:: Task statement ::
Provide the material again, with every line intact and exact.

:: Raw data ::
________
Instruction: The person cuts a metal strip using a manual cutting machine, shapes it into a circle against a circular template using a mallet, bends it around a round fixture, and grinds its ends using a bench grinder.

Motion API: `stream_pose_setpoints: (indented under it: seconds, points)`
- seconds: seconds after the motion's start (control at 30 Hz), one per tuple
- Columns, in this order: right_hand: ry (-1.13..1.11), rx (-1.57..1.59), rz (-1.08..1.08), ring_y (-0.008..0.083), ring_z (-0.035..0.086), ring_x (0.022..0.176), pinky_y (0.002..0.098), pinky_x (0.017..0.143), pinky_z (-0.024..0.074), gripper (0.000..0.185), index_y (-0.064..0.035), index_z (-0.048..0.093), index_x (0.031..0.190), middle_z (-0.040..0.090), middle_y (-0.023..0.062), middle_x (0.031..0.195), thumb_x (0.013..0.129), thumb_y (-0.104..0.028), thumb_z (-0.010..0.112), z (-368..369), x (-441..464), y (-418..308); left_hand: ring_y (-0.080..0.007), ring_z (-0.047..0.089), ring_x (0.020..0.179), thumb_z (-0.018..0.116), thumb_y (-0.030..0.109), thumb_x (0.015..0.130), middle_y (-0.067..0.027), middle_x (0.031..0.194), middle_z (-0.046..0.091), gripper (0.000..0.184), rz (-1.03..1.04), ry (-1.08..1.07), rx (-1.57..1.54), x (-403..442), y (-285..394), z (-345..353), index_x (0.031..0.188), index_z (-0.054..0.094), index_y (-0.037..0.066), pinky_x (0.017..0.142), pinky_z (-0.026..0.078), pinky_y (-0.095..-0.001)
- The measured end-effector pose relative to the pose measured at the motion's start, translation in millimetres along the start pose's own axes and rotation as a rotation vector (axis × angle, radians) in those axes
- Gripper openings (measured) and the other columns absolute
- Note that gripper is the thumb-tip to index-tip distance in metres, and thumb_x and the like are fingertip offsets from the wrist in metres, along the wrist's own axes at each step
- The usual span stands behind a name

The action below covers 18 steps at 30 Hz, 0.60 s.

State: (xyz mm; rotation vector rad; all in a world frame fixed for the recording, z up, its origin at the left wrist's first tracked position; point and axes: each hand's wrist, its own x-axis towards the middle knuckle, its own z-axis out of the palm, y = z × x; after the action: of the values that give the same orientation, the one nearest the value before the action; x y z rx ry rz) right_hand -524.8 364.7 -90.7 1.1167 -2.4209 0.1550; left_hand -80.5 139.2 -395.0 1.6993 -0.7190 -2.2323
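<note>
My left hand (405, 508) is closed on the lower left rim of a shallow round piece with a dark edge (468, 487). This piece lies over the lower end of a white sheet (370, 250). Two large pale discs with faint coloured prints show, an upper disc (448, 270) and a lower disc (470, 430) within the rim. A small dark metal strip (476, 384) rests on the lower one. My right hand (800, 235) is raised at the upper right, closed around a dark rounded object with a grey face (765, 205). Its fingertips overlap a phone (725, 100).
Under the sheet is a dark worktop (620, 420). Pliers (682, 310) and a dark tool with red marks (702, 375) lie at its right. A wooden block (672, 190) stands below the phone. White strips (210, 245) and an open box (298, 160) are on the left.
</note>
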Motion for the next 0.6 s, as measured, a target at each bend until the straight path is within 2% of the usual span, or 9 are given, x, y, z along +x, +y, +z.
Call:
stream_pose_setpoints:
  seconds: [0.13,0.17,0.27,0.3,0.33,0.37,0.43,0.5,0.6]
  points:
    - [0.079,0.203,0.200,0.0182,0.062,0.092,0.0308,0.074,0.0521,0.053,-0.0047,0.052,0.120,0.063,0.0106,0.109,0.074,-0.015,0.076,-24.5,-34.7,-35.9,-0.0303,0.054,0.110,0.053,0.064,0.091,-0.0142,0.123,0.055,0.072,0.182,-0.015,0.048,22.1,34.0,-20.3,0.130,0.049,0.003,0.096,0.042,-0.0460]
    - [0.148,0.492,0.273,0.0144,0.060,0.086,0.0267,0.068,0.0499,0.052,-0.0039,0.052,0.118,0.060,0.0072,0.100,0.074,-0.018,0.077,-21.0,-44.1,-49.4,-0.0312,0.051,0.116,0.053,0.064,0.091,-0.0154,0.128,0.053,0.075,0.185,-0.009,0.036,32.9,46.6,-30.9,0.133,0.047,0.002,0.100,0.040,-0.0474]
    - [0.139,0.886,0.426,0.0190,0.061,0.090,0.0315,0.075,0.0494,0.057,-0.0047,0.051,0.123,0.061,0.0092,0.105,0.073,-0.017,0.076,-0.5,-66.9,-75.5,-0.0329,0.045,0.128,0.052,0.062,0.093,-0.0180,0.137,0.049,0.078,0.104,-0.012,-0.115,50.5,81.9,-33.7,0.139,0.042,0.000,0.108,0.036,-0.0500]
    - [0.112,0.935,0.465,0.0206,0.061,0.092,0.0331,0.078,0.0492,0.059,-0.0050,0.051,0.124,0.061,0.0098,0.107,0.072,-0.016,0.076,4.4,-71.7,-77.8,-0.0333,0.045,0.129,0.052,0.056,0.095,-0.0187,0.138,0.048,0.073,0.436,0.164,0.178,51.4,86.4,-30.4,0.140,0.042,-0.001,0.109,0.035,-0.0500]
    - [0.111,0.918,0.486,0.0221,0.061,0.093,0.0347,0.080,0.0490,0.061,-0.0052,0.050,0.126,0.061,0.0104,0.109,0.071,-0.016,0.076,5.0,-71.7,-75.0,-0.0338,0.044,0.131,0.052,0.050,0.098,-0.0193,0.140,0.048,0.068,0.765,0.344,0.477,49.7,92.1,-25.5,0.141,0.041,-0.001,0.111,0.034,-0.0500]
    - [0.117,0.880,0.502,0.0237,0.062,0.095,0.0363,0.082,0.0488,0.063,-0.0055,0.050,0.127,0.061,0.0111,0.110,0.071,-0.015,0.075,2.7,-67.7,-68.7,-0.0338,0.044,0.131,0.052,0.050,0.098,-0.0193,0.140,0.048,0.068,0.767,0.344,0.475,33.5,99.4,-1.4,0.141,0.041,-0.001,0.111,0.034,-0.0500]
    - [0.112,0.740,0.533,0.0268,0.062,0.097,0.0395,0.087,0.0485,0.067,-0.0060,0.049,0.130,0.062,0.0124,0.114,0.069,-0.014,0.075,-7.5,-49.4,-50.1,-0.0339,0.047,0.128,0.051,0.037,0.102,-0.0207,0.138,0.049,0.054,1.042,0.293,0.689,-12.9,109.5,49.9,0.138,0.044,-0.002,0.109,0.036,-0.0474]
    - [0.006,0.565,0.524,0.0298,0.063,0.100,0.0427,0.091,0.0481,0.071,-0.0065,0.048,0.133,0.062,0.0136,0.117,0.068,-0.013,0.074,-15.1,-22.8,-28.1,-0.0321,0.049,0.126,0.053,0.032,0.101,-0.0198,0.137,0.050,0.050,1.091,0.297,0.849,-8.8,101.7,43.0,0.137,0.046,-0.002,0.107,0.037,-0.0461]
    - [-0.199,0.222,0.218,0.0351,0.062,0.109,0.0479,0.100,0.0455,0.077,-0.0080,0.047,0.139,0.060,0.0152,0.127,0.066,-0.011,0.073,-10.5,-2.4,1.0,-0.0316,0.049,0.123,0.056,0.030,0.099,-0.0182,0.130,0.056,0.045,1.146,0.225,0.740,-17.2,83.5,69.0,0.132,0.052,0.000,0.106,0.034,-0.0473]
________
:: Expected output ::
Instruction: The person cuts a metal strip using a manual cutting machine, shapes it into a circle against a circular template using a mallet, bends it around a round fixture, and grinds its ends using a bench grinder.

Motion API: `stream_pose_setpoints: (indented under it: seconds, points)`
- seconds: seconds after the motion's start (control at 30 Hz), one per tuple
- Columns, in this order: right_hand: ry (-1.13..1.11), rx (-1.57..1.59), rz (-1.08..1.08), ring_y (-0.008..0.083), ring_z (-0.035..0.086), ring_x (0.022..0.176), pinky_y (0.002..0.098), pinky_x (0.017..0.143), pinky_z (-0.024..0.074), gripper (0.000..0.185), index_y (-0.064..0.035), index_z (-0.048..0.093), index_x (0.031..0.190), middle_z (-0.040..0.090), middle_y (-0.023..0.062), middle_x (0.031..0.195), thumb_x (0.013..0.129), thumb_y (-0.104..0.028), thumb_z (-0.010..0.112), z (-368..369), x (-441..464), y (-418..308); left_hand: ring_y (-0.080..0.007), ring_z (-0.047..0.089), ring_x (0.020..0.179), thumb_z (-0.018..0.116), thumb_y (-0.030..0.109), thumb_x (0.015..0.130), middle_y (-0.067..0.027), middle_x (0.031..0.194), middle_z (-0.046..0.091), gripper (0.000..0.184), rz (-1.03..1.04), ry (-1.08..1.07), rx (-1.57..1.54), x (-403..442), y (-285..394), z (-345..353), index_x (0.031..0.188), index_z (-0.054..0.094), index_y (-0.037..0.066), pinky_x (0.017..0.142), pinky_z (-0.026..0.078), pinky_y (-0.095..-0.001)
- The measured end-effector pose relative to the pose measured at the motion's start, translation in millimetres along the start pose's own axes and rotation as a rotation vector (axis × angle, radians) in those axes
- Gripper openings (measured) and the other columns absolute
- Note that gripper is the thumb-tip to index-tip distance in metres, and thumb_x and the like are fingertip offsets from the wrist in metres, along the wrist's own axes at each step
- The usual span stands behind a name

The action below covers 18 steps at 30 Hz, 0.60 s.

State: (xyz mm; rotation vector rad; all in a world frame fixed for the recording, z up, its origin at the left wrist's first tracked position; point and axes: each hand's wrist, its own x-axis towards the middle knuckle, its own z-axis out of the palm, y = z × x; after the action: of the values that give the same orientation, the one nearest the value before the action; x y z rx ry rz) right_hand -524.8 364.7 -90.7 1.1167 -2.4209 0.1550; left_hand -80.5 139.2 -395.0 1.6993 -0.7190 -2.2323
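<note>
My left hand (405, 508) is closed on the lower left rim of a shallow round piece with a dark edge (468, 487). This piece lies over the lower end of a white sheet (370, 250). Two large pale discs with faint coloured prints show, an upper disc (448, 270) and a lower disc (470, 430) within the rim. A small dark metal strip (476, 384) rests on the lower one. My right hand (800, 235) is raised at the upper right, closed around a dark rounded object with a grey face (765, 205). Its fingertips overlap a phone (725, 100).
Under the sheet is a dark worktop (620, 420). Pliers (682, 310) and a dark tool with red marks (702, 375) lie at its right. A wooden block (672, 190) stands below the phone. White strips (210, 245) and an open box (298, 160) are on the left.
</note>
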Motion for the next 0.6 s, as measured, a target at each bend until the straight path is within 2% of the usual span, or 9 are given, x, y, z along +x, +y, +z.
Call:
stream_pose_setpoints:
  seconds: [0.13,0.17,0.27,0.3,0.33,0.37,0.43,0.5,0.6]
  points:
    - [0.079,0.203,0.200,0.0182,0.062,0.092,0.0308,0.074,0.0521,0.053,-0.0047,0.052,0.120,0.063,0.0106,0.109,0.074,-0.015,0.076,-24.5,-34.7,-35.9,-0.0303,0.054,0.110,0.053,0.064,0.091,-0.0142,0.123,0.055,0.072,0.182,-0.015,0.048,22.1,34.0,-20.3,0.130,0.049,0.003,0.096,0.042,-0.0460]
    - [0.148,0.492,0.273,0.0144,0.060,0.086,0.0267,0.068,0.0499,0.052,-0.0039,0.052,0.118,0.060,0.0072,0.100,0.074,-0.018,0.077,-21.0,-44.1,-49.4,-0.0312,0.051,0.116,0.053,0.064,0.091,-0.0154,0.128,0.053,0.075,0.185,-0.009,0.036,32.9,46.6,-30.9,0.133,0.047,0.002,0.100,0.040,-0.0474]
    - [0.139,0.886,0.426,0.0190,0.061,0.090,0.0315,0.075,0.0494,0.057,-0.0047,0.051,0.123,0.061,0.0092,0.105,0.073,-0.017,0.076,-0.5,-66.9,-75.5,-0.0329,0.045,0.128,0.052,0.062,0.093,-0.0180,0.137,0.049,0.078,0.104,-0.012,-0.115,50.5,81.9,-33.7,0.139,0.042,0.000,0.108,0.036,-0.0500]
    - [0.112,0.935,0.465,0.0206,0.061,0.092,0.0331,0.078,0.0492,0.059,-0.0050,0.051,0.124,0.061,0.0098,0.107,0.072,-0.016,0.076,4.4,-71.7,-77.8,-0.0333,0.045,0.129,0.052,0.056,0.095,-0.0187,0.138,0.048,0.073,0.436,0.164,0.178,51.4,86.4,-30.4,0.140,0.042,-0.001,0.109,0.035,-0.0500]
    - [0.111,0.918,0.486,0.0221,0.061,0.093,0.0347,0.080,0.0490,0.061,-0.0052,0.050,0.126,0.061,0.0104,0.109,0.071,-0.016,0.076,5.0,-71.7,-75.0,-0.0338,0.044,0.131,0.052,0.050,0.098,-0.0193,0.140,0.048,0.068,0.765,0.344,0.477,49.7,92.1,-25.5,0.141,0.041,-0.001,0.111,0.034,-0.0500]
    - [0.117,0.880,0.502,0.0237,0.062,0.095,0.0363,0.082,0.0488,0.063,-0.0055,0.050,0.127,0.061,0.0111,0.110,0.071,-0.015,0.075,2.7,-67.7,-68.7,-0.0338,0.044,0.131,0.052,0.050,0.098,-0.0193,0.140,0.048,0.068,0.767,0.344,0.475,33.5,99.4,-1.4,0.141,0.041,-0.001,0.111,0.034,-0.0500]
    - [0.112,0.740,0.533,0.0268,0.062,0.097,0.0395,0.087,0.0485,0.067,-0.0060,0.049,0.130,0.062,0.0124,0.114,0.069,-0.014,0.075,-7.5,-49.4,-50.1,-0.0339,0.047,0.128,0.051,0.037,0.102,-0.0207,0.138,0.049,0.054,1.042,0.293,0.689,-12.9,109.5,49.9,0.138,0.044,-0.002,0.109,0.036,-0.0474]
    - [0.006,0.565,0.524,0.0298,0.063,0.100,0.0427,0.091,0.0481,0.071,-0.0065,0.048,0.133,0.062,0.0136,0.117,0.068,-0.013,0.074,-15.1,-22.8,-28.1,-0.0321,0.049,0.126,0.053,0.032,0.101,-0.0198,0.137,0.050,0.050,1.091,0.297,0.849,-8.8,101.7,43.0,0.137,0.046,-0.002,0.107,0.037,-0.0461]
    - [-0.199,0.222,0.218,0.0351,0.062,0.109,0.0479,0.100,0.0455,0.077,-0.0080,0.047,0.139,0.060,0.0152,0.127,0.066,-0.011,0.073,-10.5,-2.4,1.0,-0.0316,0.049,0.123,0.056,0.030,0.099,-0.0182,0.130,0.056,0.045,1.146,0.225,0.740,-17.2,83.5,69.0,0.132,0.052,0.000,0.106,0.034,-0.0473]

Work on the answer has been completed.